The use of the aliphatic aldehyde, para-hydroxyphenylacetaldehyde as the reactive moiety in the radioiodination of proteins by reductive alkylation is described. The para-hydroxyphenyl group is radiolabeled with 125I, reacted through its aliphatic aldehyde group with primary amino groups on proteins to form a reversible Schiff base linkage which can then be stabilized with the mild reducing agent NaCNBH3. The introduction of the methylene group between the benzene ring and the aldehyde group increases its reactivity with protein amino groups permitting efficient labeling at low aldehyde concentrations.

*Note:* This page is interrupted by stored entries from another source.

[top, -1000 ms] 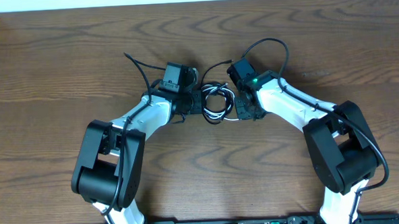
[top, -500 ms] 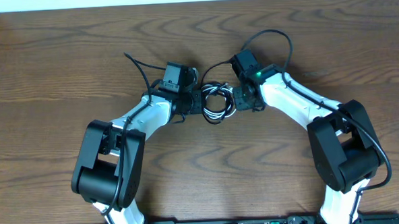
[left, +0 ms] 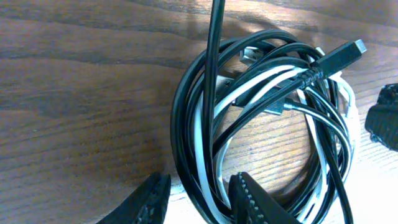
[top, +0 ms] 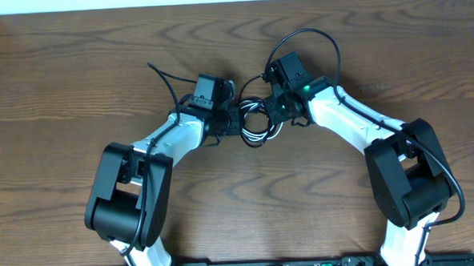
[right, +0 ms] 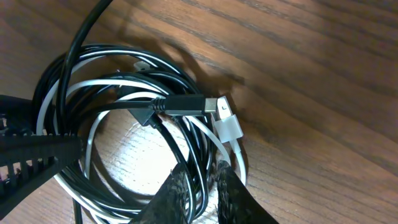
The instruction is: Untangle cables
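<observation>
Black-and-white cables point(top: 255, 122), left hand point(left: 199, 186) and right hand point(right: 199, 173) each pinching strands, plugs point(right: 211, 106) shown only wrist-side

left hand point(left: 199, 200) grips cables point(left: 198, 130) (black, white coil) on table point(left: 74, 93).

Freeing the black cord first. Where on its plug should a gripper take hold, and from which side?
Probably the rigid body of the black plug, from above: it lies on top of the coil, uncovered, tip beside the white plug; jaws across its width.
</observation>
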Available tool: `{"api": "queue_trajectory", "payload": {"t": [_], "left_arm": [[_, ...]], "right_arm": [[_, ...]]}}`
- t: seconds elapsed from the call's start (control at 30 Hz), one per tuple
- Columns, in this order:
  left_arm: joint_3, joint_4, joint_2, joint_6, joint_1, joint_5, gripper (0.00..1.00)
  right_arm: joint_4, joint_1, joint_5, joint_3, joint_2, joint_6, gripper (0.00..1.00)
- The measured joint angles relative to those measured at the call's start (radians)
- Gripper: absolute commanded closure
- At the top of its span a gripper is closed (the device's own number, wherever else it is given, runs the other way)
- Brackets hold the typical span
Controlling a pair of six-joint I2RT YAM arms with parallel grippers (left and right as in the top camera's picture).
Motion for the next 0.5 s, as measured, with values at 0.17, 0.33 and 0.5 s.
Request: {"api": "queue_trajectory", "payload": {"t": [0.17, 0.33, 0.5], "left_arm": [[0.0, 0.004, 0.0, 0.0, 0.0, 0.0, 0.64], [0.0, 0.004, 0.0, 0.0, 0.0, 0.0, 0.64], [0.0, 0.005, 0.0, 0.0, 0.0, 0.0, 0.64]], "right_arm": [[0.0, 0.009, -0.005, 0.0, 0.0, -0.024, 0.81], [0.012, 0.023, -0.01, 0.0, 0.0, -0.069, 0.79], [0.03, 0.026, -0.011, 0.0, 0.0, -0.1, 0.79]]}}
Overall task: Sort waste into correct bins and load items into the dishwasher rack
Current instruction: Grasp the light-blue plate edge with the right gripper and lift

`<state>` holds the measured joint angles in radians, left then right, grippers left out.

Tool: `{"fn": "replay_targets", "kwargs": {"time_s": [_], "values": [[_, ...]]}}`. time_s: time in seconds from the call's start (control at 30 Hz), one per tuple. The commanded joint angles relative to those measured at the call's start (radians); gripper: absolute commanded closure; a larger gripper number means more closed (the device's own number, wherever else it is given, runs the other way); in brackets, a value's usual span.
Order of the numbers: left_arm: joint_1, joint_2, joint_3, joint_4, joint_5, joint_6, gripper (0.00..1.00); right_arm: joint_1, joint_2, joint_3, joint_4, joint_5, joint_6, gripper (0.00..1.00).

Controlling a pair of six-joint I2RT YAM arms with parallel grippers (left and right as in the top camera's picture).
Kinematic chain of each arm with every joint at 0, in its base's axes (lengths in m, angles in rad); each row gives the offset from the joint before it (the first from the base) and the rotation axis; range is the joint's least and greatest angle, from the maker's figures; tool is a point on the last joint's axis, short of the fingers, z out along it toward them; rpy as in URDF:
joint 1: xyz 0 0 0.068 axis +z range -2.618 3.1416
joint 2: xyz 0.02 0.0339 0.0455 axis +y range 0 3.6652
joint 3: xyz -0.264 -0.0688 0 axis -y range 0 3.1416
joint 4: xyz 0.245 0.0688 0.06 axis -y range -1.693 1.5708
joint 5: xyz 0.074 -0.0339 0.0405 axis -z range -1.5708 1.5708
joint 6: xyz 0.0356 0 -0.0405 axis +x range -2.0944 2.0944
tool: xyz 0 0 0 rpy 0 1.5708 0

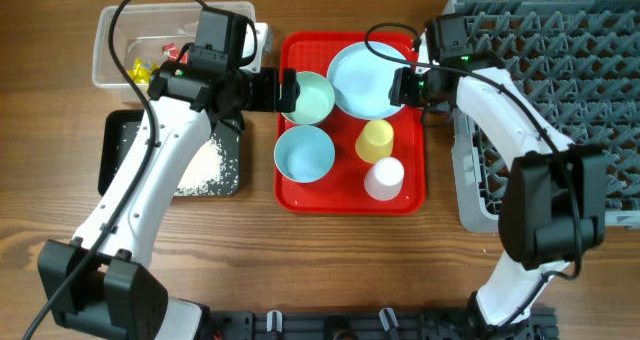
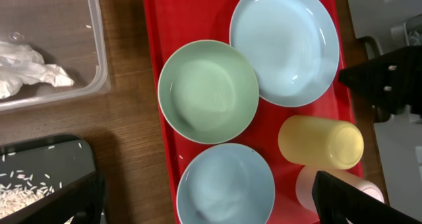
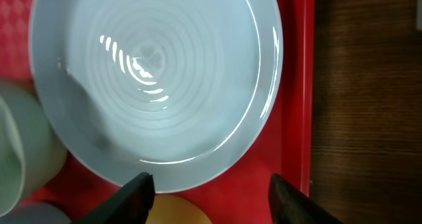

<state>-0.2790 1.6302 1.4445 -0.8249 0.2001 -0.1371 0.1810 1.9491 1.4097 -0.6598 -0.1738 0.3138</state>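
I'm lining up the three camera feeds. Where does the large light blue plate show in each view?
Overhead: the light blue plate sits upper middle of the picture, in the top right corner of the red tray.
Left wrist: plate at top right, next to the green bowl.
Right wrist: plate fills most of the frame, toward the upper left.
Shared landmark: the red tray under the plate shows in all three.

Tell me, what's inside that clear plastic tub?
The clear tub holds a yellow wrapper, a red wrapper and a crumpled white tissue. From overhead, the left arm covers part of it.
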Motion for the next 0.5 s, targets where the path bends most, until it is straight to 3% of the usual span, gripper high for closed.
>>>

Using this method, radioiodinated proteins with high specific activity can be produced. The reductive alkylation procedure is advantageous in that the labeling conditions are mild, the reaction is specific for lysyl residues, and the modification of the epsilon-ammonium group of lysine results in ionizable secondary amino groups avoiding major changes in protein charge.
描述了使用脂肪族醛对羟基苯乙醛作为反应基团,通过还原烷基化对蛋白质进行放射性碘化的方法。对羟基苯基用¹²⁵I进行放射性标记,其脂肪族醛基与蛋白质上的伯氨基反应形成可逆的席夫碱键,然后用温和的还原剂氰基硼氢化钠使其稳定。苯环和醛基之间引入亚甲基增加了其与蛋白质氨基的反应性,允许在低醛浓度下进行有效标记。使用这种方法,可以产生具有高比活性的放射性碘化蛋白质。还原烷基化方法的优点在于标记条件温和,反应对赖氨酰残基具有特异性,赖氨酸ε-铵基团的修饰产生可电离的仲氨基,避免了蛋白质电荷的重大变化。